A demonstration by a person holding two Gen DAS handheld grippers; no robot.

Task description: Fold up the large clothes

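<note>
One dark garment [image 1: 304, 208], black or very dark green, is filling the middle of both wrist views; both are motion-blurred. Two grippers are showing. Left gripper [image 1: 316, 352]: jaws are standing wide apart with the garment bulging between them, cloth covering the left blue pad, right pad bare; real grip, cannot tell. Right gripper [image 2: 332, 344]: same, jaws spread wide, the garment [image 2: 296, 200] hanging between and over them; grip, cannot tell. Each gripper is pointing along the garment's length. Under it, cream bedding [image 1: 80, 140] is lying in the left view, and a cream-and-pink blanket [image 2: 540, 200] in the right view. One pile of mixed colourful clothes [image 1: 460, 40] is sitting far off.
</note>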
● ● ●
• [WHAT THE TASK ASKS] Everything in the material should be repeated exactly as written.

• [RESULT FOR THIS EXERCISE]
A demonstration by a person holding two Gen DAS handheld grippers; no robot.

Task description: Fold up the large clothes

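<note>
One dark garment [image 1: 304, 208], black or very dark green, is filling the middle of both wrist views; both are motion-blurred. Two grippers are showing. Left gripper [image 1: 316, 352]: jaws are standing wide apart with the garment bulging between them, cloth covering the left blue pad, right pad bare; real grip, cannot tell. Right gripper [image 2: 332, 344]: same, jaws spread wide, the garment [image 2: 296, 200] hanging between and over them; grip, cannot tell. Each gripper is pointing along the garment's length. Under it, cream bedding [image 1: 80, 140] is lying in the left view, and a cream-and-pink blanket [image 2: 540, 200] in the right view. One pile of mixed colourful clothes [image 1: 460, 40] is sitting far off.
</note>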

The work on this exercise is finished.